Más de 14 especies de malezas se encuentran entre las que más afectan al cultivo de soya en las principales zonas productivas del departamento de Santa Cruz. Algunas presentan resistencia a diferentes herbicidas, mientras que otras se caracterizan por ser de difícil control.
Modesto Roque, investigador especialista en manejo de malezas, presentó durante el Primer Congreso Internacional de Agricultura Sostenible resultados de trabajos de investigación sobre el manejo y control de malezas en el cultivo de soya, y brindó recomendaciones para reducir su impacto en la producción.
Roque explicó que inicialmente se realizaron relevamientos en las principales zonas soyeras de Santa Cruz, con el objetivo de identificar las malezas presentes en los campos, principalmente aquellas de difícil control y las que presentan resistencia a diferentes herbicidas.
Entre las principales malezas identificadas se encuentran Amaranthus, golondrina, Conyza, Hierba caliente, camotillo, Malacra, Pata de gallo, Oryza, Maicillo y Arocillo, entre otras. Actualmente, Amaranthus constituye uno de los principales problemas para la producción de soya y está presente en aproximadamente el 85% de los campos evaluados.

“Las malezas pueden ocasionar pérdidas de rendimiento de entre 30% y 70%, dependiendo de la especie, su población y el momento en que aparecen en el cultivo. Por eso es fundamental identificarlas y realizar el control en el momento adecuado”, señaló Roque.
A partir de los relevamientos, se establecieron trabajos de investigación para evaluar diferentes estrategias de manejo. Una de ellas comienza en el barbecho, mediante herbicidas sistémicos, principalmente hormonales como 2,4-D, triclopir y fluroxipir, además de graminicidas como clethodim y haloxifop, utilizados en mezcla con glifosato.
Dependiendo de la especie y del nivel de control alcanzado, también se evaluaron aplicaciones secuenciales con glufosinato + flumioxazin o glufosinato + saflufenacil.
Otro componente de las investigaciones estuvo orientado al manejo del banco de semillas de malezas en el suelo, mediante el uso de herbicidas preemergentes. Entre las alternativas evaluadas se encuentran sulfentrazone, flumioxazin, diclosulam y metribuzin, en combinación con S-metolachlor e imazethapyr, además de clomazone para el control de gramíneas.
Roque explicó que la eficacia de los herbicidas preemergentes no depende únicamente del producto utilizado. Para obtener buenos resultados se deben considerar las características fisicoquímicas del herbicida, las propiedades del suelo y las condiciones ambientales. Entre los factores más importantes mencionó la humedad, la textura del suelo y la presencia de cobertura vegetal muerta.
Respecto al momento de aplicación, recomendó realizar los tratamientos postemergentes cuando las malezas se encuentran en estadios tempranos de desarrollo, debido a que en esta etapa se pueden alcanzar mejores niveles de control.

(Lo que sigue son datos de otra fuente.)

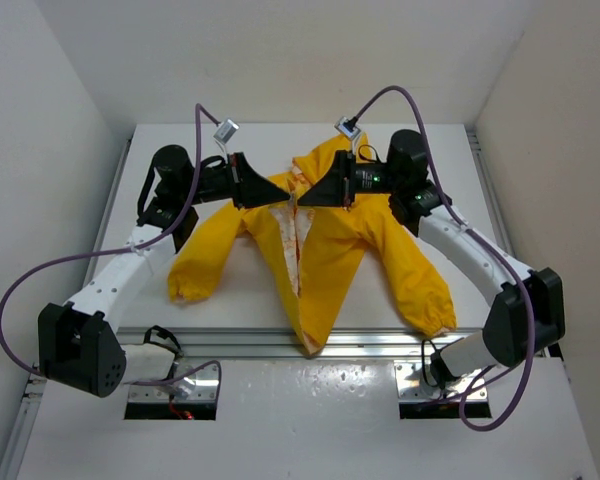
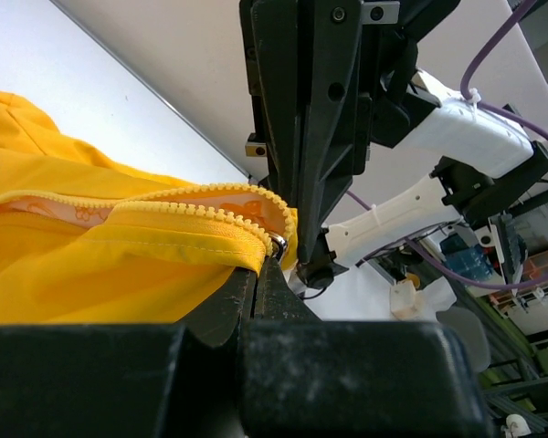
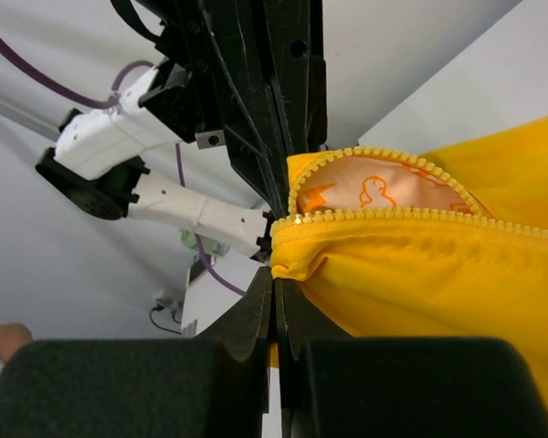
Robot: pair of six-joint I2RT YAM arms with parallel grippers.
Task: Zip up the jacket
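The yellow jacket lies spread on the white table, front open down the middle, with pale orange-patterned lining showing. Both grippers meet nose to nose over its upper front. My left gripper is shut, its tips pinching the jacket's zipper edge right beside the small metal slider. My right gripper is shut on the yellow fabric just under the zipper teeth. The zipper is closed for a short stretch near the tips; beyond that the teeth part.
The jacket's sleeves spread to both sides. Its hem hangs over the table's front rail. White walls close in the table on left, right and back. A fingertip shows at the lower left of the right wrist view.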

También destacó la importancia de iniciar oportunamente el manejo durante el barbecho, con el objetivo de evitar que las malezas produzcan nuevas semillas y continúen incrementando el banco de semillas del suelo.
Finalmente, Roque señaló que el manejo debe comenzar con la prevención, evitando la dispersión de malezas de un predio a otro. Entre las medidas recomendadas destacó la limpieza de las cosechadoras y otros equipos agrícolas antes de trasladarlos entre campos, para reducir el transporte y la dispersión de semillas.
“El manejo de malezas no depende de una sola aplicación o de un solo herbicida. Se requiere integrar diferentes estrategias y actuar oportunamente para disminuir las poblaciones y evitar que el problema siga aumentando”, concluyó.